INPUT DATA:

• • • • • • •

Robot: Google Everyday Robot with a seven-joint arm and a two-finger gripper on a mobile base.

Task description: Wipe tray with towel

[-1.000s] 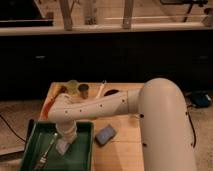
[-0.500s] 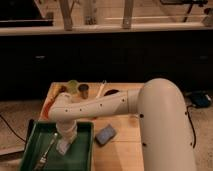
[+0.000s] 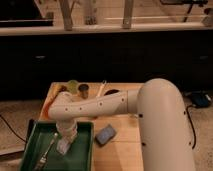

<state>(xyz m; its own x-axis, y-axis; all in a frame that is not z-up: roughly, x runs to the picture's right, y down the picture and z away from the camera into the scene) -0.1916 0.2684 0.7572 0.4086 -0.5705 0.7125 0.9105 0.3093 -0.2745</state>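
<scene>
- Large dark-green rectangular plastic tray point(image 3: 82, 150) with raised rim sits at the 7 o'clock corner of the pale wooden tabletop point(image 3: 122, 150); its lower edge runs out of view.
- White robot arm point(image 3: 150, 115) enters from 4 o'clock, sweeps across toward 9 o'clock, then bends down over the tray.
- Gripper point(image 3: 65, 141) points down inside the tray, near its middle. Cannot tell how the jaws stand.
- Small pale grey-blue soft towel point(image 3: 63, 147) lies on the tray floor directly under the gripper, touching it or nearly so; its outline is uneven.
- Thin pale utensil point(image 3: 47, 150), fork-like, lies diagonally on the tray floor just at 9 o'clock of the towel, apart from it.
- Blue-grey rectangular pad point(image 3: 105, 134) rests on the tabletop just outside the tray's 3 o'clock rim, tilted.
- At 12 o'clock of the tray, behind the arm: dark cylindrical cup point(image 3: 83, 90), a pale green round object point(image 3: 73, 86) beside it, and a thin light stick point(image 3: 101, 88) lying slantwise.
- Orange-red rim point(image 3: 47, 106) shows at the tabletop's 9 o'clock edge, mostly hidden by the arm.
</scene>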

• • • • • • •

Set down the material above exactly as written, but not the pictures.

Robot: Google Everyday Robot with a seven-joint arm and a two-finger gripper on a mobile base.

Task description: Wipe tray with towel

[-1.000s] 
[-0.500s] 
[+0.000s] 

<state>(xyz m; its own x-axis, y-axis; all in a frame that is not z-up: roughly, x runs to the picture's right, y down the picture and z away from the camera into the scene) -0.1916 0.2684 0.7572 0.4086 -0.5705 0.7125 0.9105 0.3093 -0.2745</state>
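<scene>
- Large dark-green rectangular plastic tray point(image 3: 82, 150) with raised rim sits at the 7 o'clock corner of the pale wooden tabletop point(image 3: 122, 150); its lower edge runs out of view.
- White robot arm point(image 3: 150, 115) enters from 4 o'clock, sweeps across toward 9 o'clock, then bends down over the tray.
- Gripper point(image 3: 65, 141) points down inside the tray, near its middle. Cannot tell how the jaws stand.
- Small pale grey-blue soft towel point(image 3: 63, 147) lies on the tray floor directly under the gripper, touching it or nearly so; its outline is uneven.
- Thin pale utensil point(image 3: 47, 150), fork-like, lies diagonally on the tray floor just at 9 o'clock of the towel, apart from it.
- Blue-grey rectangular pad point(image 3: 105, 134) rests on the tabletop just outside the tray's 3 o'clock rim, tilted.
- At 12 o'clock of the tray, behind the arm: dark cylindrical cup point(image 3: 83, 90), a pale green round object point(image 3: 73, 86) beside it, and a thin light stick point(image 3: 101, 88) lying slantwise.
- Orange-red rim point(image 3: 47, 106) shows at the tabletop's 9 o'clock edge, mostly hidden by the arm.
</scene>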

No more output is expected for this exercise.